The construction method of the control plasmid pLKO.1-shLuc is the same as that of the above-mentioned pLKO.1-shENO1.
Packaging lentiviruses with recombinant plasmids: the lentiviruses were packaged by taking the recombinant lentivirus plasmids pLKO.1-shENO1 and pLKO.1-shLuc identified correctly, referring to the instructions for the Lipofectamine 2000 reagent.
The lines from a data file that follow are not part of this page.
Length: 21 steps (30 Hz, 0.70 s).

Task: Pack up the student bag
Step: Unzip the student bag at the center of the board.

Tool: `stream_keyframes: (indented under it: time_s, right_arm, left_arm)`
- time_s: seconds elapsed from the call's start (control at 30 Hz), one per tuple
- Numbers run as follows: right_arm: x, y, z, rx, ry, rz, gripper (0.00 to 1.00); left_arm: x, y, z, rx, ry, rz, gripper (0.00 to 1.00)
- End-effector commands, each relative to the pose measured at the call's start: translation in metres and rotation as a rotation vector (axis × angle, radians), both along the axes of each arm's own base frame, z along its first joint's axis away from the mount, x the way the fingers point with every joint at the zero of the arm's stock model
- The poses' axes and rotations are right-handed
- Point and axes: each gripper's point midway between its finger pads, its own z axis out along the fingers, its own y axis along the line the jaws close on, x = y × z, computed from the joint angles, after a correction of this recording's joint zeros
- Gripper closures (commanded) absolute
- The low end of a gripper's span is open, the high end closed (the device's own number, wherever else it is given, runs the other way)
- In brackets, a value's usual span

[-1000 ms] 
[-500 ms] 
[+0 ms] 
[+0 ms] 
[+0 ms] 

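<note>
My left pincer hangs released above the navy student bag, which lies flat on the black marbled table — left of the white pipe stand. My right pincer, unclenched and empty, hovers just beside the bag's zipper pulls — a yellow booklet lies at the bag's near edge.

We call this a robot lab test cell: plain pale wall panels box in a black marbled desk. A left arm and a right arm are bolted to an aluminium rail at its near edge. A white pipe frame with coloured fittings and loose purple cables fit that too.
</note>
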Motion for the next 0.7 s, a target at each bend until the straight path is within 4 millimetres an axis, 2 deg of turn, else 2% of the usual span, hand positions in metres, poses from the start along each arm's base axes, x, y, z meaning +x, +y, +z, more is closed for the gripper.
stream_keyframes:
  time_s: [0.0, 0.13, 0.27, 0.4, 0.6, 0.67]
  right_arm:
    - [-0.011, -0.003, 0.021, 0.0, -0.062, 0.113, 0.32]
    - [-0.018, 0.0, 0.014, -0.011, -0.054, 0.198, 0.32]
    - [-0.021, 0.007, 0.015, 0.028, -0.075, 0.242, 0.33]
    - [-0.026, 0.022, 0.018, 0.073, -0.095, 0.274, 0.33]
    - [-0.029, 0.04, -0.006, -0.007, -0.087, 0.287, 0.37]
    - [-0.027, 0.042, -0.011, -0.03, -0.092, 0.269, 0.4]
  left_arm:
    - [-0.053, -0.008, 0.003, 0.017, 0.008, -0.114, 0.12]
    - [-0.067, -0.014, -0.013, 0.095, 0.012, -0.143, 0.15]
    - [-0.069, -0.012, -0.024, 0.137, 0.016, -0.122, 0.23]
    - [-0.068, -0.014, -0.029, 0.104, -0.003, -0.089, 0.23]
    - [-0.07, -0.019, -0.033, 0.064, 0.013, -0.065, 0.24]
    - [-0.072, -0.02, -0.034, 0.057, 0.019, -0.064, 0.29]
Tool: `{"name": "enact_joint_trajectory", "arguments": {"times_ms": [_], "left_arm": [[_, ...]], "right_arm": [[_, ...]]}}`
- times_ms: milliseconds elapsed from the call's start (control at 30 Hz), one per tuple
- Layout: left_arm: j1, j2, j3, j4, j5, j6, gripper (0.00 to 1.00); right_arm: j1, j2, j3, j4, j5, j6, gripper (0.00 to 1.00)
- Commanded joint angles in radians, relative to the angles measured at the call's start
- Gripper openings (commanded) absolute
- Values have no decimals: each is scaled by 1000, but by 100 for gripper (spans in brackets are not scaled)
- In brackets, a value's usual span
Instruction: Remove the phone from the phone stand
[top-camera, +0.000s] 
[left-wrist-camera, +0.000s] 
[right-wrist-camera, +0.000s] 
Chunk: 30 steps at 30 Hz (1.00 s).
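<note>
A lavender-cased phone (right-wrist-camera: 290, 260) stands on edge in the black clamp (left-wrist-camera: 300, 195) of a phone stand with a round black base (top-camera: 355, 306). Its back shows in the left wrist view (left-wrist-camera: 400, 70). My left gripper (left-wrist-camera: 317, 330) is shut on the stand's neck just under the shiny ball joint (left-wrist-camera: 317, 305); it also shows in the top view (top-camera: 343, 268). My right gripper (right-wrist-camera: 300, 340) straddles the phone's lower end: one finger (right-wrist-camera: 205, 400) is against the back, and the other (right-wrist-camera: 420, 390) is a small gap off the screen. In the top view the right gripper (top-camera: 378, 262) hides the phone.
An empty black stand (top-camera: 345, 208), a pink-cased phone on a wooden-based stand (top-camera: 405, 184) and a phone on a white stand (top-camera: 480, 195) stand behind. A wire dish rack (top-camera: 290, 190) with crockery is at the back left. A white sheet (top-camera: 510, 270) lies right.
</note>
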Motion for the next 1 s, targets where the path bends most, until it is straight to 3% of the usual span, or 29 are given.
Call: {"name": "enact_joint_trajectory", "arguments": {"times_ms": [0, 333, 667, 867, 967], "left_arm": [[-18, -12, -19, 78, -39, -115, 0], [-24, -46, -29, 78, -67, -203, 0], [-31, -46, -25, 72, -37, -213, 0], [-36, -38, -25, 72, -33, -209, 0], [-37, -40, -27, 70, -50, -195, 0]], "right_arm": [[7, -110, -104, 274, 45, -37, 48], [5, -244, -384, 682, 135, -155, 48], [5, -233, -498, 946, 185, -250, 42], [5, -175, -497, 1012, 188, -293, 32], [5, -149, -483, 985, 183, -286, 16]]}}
Taking a 6-well cell culture plate as an example, the method for packaging lentiviruses is as follows:
(1) inoculating Lenti-X293T cells into a 6-well cell culture plate at 37℃with 5% CO 2 Culturing overnight in an incubator, and starting experiments when the cell fusion degree (conflux) reaches 90% -95%;
(2) a1.5 mL centrifuge tube 1 was taken and 195. Mu.L Opti-MEM was added ® The culture medium I, according to the mass ratio of the plasmid to the pLKO.1-shENO1, pCMV-VsVg, pCMV-delta-R8.2=3:1:2, respectively adding three plasmids (the total amount of the plasmids is 2.34 mug) into a centrifuge tube, uniformly mixing, and standing at room temperature for standby;
(3) a new 1.5. 1.5 mL centrifuge tube 2 was taken and 195. Mu.L Opti-MEM was added ® Mixing the culture medium I and 4.68 mu L Lipofectamin 2000, upside down, and standing at room temperature for 5 min;
(4) adding all the mixed liquid in the centrifuge tube 2 into the centrifuge tube 1, slightly and reversely mixing the mixed liquid, and standing for 20 min at room temperature;
(5) transferring the mixed solution obtained in the step (4) into a 6-hole cell culture plate hole inoculated with Lenti-X293T cells, gently mixing, and heating at 37 ℃ with 5% CO 2 Culturing in an incubator, and changing the liquid after 11 h (using fresh DMEM culture medium);
(6) continuing to culture 48 h, collecting the cell culture supernatant in 15 mL centrifuge tube 3, and temporarily storing the supernatant at 4deg.C while supplementing 6-well cell culture plates with fresh DMEM medium at 37deg.C, 5% CO 2 Culturing in an incubator for 24 h;
(7) collecting the cell culture supernatant again in a 15 mL centrifuge tube 3, and gently mixing the supernatant collected twice by upside down;
(8) the mixed supernatant was centrifuged at 3000 rpm for 10 min at room temperature and then sub-packed into 1.5 mL centrifuge tubes, 1 mL/tube, and stored at-80℃for either use or direct use in cell infection. The method for packaging the lentivirus by the recombinant plasmid pLKO.1-shLuc is the same as above.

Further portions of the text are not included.